Task directions
All of the lines below should be printed again exactly as they are.

Data excerpt
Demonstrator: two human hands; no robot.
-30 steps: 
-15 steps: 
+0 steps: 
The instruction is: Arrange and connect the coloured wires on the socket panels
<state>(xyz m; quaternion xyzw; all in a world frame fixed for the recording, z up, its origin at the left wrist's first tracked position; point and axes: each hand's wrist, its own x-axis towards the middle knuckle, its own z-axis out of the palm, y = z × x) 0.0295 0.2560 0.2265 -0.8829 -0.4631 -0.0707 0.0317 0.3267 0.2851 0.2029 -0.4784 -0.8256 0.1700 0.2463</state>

Output for this exercise
Demonstrator: two human hands; no robot.
-30 steps: 
-15 steps: 
+0 steps: 
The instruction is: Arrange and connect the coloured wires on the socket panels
<state>(xyz m; quaternion xyzw; all in a world frame fixed for the recording, z up, its origin at the left wrist's first tracked position; point and axes: each hand's wrist, its own x-axis towards the middle knuckle, its own z-axis out of the palm, y = z × x) 0.0295 0.2560 0.2265 -0.8829 -0.4631 -0.0707 0.0317 0.3267 0.2851 0.2029 -0.4784 -0.8256 0.1700 0.2463</state>

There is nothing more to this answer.